**Work task**
Could you set down exactly the lines of the data below, starting at the one that holds "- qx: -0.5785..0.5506" and ending at the one that holds "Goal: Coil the", both included, and only those?

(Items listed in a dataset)
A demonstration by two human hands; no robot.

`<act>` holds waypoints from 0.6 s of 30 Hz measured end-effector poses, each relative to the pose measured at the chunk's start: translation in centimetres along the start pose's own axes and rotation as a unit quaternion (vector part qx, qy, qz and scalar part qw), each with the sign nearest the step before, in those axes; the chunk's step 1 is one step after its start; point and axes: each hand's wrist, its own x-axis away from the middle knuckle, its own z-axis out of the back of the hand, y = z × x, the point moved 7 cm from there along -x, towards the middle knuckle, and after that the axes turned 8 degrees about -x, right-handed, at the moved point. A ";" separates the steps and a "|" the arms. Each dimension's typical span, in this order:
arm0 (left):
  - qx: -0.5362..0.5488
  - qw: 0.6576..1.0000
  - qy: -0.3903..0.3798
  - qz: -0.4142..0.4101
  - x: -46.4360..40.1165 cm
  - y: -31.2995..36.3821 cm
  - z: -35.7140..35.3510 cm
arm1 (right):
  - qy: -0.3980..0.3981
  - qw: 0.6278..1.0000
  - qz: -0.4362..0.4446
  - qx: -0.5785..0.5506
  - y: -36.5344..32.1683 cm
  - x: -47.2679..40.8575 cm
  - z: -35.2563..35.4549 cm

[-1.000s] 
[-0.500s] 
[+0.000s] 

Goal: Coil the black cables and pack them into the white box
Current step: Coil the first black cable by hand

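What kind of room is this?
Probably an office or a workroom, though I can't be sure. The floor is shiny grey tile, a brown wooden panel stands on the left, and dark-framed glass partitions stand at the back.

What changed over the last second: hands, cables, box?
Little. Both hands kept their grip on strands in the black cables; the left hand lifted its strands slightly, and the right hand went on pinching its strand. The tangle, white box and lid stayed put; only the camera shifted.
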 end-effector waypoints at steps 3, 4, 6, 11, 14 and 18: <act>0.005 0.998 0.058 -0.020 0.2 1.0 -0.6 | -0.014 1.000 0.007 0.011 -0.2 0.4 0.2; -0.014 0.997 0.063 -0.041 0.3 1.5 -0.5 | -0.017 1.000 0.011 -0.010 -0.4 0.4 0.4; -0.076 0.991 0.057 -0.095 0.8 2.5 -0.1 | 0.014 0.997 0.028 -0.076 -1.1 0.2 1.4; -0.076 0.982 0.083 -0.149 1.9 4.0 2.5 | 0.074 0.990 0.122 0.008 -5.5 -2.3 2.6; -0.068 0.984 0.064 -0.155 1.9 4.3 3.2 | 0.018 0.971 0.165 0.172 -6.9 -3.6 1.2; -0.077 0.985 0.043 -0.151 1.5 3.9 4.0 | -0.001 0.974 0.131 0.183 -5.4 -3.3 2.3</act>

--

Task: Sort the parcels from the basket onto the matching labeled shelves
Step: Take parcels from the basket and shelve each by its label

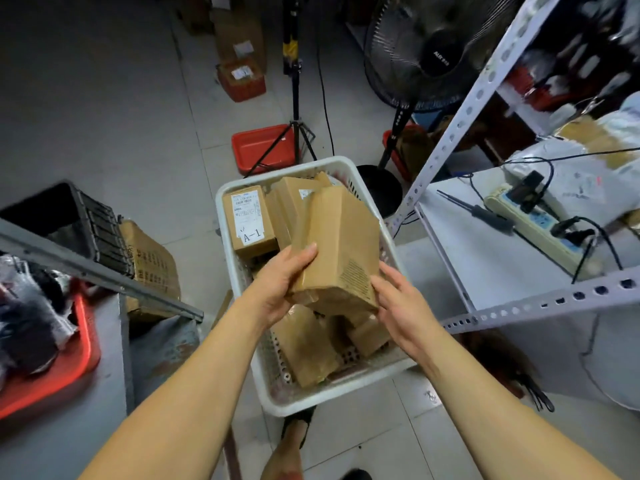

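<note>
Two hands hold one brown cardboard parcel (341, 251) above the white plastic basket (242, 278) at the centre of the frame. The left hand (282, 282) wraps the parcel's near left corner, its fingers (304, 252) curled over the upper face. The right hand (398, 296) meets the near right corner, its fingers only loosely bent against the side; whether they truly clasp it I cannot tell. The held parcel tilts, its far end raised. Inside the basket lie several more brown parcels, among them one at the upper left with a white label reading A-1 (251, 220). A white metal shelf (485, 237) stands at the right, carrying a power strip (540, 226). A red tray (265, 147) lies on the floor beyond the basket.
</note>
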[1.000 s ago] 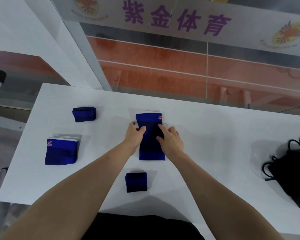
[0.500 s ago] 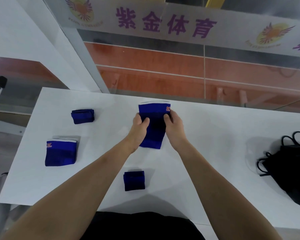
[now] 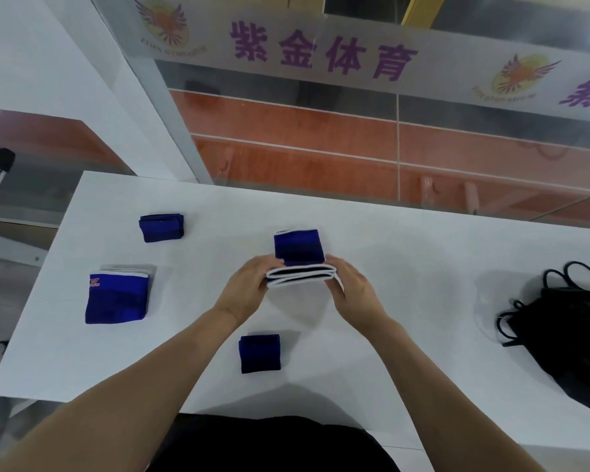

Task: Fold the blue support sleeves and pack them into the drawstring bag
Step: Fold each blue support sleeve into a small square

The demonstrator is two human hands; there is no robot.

**Answer**
  - qx: -0.5785..0.5506
  - y: -36.5344..32.1683 cm
  - x: -47.2679..40.8575 cm
  - z: -35.2563..35.4549 cm

[-1.000s] 
[-0.500s] 
[+0.000s] 

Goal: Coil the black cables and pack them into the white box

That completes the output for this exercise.